Ghosts in the Fog: Animated Friday the 13th Fan Film

Ghosts in the Fog: Animated Friday the 13th Fan Film

I was hiking a thread of late-night clips when a hand-drawn Jason slid across my feed and stopped me cold. You know that small, stupid thrill when a familiar monster gets a new costume—only this one whispers instead of roars. By the time I blinked, the fog in the animation had already trapped me.

I want to walk you through what Womp Stomp Films is doing with Ghosts in the Fog, and why this animated fan movie matters while A24 teases its own Crystal Lake prequel. I’ll point out the production moves that make the trailer sing, where you can see it, and what it means for Jason’s myth—and I’ll be blunt when the legalities and fandom collide.

You pause a midnight trailer mid-scroll; Womp Stomp goes animated

Womp Stomp Films—the indie outfit behind the Never Hike Alone web series—has taken a sharp left by making its first animated entry, Ghosts in the Fog. The co-director Vincenti DeSanti calls it the franchise’s first animated fan film, and the team leaned into a high-contrast look inspired by the Sin City aesthetic: 2D character animation layered over 3D environments built by Mako Animation and Armáss Productions.

That choice is deliberate. Animation lets Womp Stomp stage kills and atmosphere that would be logistically expensive or legally awkward in live action. One sequence moves like a page torn from a pulp comic, collapsing motion into a single brutal beat; another rewrites what a practical effect can show, bending gore into choreography.

When will Ghosts in the Fog be released?

Womp Stomp plans to release Ghosts in the Fog for free on the last Friday the 13th of 2026—November of that year—while also including it as a bonus on the Never Hike Alone Blu‑Ray. If you prefer to support the project early, the studio is running a Kickstarter through mid‑April; typical pledge tiers on campaigns like this can start around $25 (€23).

A coffee-fueled forum thread proves fandom is alive; why fan films keep Jason breathing

You’ve read midnight message-board theories and seen frame-by-frame breakdowns over coffee. Fan films exist because fans want new angles on characters that studios can’t or won’t risk. Ghosts in the Fog plugs directly into that appetite: it’s set years before the events of Never Hike Alone, and it sends three hikers stumbling onto Camp Crystal Lake where they confront Jason’s “ghost.”

That setup is comforting and dangerous at once. Comforting because it honors the beats fans cherish—Camp Crystal Lake, the masked silhouette, an oppressive fog. Dangerous because the franchise’s tangled legal history means fan creators have to thread a fine needle between homage and copyright trouble. Womp Stomp has been explicit: this exists as love for the franchise while those legal fights continue.

Is Ghosts in the Fog an official Friday the 13th movie?

No—this is a fan production. It wears its fandom openly: announced on platforms like Bloody Disgusting and supported through Kickstarter, with Womp Stomp using the web-series reputation it earned from Never Hike Alone. That said, the film’s production values—quality animation partners, a clear visual strategy, and festival-level editing—raise the bar for what a fan movie can feel like, blurring the lines between amateur passion and professional craft.

Someone finds a dusty Blu‑Ray on a shelf; how and when you’ll watch Ghosts in the Fog

You might stumble on it on a streaming embed, pick it up as a Blu‑Ray bonus, or watch a free release the night it drops. Womp Stomp has said the animated short will be freely available in November 2026 and packaged as a bonus on the Never Hike Alone Blu‑Ray for backers. If you back the Kickstarter, expect tiers and physical extras—prints, discs, and behind‑the‑scenes material—typical of indie horror campaigns.

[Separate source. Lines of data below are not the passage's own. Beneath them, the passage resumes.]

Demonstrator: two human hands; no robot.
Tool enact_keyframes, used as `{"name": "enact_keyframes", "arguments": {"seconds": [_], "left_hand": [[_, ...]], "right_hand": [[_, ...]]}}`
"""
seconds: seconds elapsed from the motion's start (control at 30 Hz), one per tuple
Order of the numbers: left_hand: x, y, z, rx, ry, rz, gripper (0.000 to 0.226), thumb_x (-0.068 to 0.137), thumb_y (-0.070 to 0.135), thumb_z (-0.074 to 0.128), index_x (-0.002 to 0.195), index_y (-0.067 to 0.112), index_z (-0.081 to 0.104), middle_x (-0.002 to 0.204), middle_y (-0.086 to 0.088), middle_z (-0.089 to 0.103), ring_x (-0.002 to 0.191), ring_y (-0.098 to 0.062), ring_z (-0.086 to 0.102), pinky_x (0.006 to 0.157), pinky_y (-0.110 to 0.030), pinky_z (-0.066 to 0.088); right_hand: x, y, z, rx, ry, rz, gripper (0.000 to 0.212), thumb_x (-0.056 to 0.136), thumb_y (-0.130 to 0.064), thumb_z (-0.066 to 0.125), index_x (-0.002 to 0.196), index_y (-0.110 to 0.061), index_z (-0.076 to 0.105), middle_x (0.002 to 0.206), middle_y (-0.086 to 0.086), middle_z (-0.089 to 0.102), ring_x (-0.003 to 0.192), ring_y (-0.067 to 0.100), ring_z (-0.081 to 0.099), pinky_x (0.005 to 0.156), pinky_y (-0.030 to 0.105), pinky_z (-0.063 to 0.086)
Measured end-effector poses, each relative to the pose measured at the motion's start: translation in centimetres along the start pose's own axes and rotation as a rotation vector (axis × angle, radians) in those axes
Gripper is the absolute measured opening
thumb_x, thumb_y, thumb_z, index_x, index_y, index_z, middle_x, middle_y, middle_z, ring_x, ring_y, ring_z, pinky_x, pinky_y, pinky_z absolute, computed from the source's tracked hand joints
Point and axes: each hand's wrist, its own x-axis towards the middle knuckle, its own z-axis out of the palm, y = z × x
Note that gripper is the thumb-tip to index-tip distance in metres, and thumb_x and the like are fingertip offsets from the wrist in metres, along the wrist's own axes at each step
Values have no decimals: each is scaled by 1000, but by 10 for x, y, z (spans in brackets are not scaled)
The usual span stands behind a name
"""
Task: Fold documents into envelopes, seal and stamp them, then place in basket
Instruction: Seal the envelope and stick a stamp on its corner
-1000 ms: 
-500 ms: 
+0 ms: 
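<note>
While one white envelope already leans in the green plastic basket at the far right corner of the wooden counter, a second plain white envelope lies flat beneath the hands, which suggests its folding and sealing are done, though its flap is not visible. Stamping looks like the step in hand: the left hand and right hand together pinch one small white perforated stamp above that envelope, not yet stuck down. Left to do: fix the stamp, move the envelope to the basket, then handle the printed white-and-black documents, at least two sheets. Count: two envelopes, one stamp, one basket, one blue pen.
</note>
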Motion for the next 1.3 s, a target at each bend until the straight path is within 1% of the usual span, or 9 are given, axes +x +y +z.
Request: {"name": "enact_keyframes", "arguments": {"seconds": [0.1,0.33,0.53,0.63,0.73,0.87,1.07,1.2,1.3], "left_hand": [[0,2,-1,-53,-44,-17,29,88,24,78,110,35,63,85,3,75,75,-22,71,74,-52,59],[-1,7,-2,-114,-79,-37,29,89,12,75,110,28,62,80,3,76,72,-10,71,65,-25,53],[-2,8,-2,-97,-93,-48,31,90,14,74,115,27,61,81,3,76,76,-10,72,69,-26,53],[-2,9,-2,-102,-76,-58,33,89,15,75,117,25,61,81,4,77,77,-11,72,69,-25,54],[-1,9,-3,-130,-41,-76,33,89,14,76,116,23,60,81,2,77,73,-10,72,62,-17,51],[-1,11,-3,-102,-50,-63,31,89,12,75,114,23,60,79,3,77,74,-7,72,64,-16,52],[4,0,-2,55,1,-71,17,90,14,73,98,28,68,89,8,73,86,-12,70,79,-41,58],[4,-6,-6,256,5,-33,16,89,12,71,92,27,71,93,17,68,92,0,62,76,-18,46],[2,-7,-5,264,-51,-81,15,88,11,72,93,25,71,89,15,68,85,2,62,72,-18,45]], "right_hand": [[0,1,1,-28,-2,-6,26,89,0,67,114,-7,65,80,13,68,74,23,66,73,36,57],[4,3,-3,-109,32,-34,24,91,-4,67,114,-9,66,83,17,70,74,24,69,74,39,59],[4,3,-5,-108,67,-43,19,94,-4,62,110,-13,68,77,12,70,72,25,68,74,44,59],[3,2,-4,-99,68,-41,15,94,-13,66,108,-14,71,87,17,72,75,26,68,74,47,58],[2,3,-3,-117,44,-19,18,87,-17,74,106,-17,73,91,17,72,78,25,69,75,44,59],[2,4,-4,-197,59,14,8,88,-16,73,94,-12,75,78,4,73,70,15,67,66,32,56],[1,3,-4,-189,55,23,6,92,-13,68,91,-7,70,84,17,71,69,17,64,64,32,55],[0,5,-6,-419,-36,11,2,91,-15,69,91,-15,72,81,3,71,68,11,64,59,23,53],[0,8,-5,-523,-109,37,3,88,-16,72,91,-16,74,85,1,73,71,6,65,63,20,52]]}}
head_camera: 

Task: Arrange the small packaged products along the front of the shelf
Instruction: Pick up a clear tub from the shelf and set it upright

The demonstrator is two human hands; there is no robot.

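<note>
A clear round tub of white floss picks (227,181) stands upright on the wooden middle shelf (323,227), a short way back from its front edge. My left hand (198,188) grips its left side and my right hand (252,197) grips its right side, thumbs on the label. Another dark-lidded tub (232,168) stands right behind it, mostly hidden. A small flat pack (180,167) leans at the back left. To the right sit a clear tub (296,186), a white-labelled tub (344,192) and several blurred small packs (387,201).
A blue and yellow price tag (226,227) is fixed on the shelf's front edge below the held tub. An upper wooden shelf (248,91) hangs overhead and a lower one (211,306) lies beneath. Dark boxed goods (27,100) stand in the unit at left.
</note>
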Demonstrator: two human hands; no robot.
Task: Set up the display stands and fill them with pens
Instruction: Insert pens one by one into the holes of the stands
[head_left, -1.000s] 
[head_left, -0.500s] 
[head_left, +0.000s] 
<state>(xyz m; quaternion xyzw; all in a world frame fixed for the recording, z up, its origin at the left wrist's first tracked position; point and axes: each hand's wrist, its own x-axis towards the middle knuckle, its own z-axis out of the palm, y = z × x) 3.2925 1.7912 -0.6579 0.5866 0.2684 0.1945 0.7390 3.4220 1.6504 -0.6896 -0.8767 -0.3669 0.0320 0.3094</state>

The distribution plan reflects a modern indie playbook: leverage fan goodwill on Kickstarter, secure coverage from genre outlets like Bloody Disgusting and io9, and then open the gates to the broader public on a date with symbolic weight for the franchise.

How can I watch Ghosts in the Fog?

Plan for three routes: back the Kickstarter to get early physical editions and bonus content; wait for Womp Stomp’s free release on the last Friday the 13th of 2026; or buy the Never Hike Alone Blu‑Ray when it ships. Keep an eye on Womp Stomp’s site, genre press, and the project’s Kickstarter page for exact delivery dates.

I’m not pretending this is a studio reboot—this is fan craft meeting professional tools and momentum. That mix is what makes Ghosts in the Fog interesting: it amplifies Jason’s myth while sidestepping the impossible budgets of a full studio film.

Whether you’re a purist who remembers the practical effects era or someone curious about how animation can reframe a horror icon, this short asks an old question: what does Jason mean when you strip away the mask and the spectacle? Are you ready to argue that an animated kill can be more disturbing than a practical one?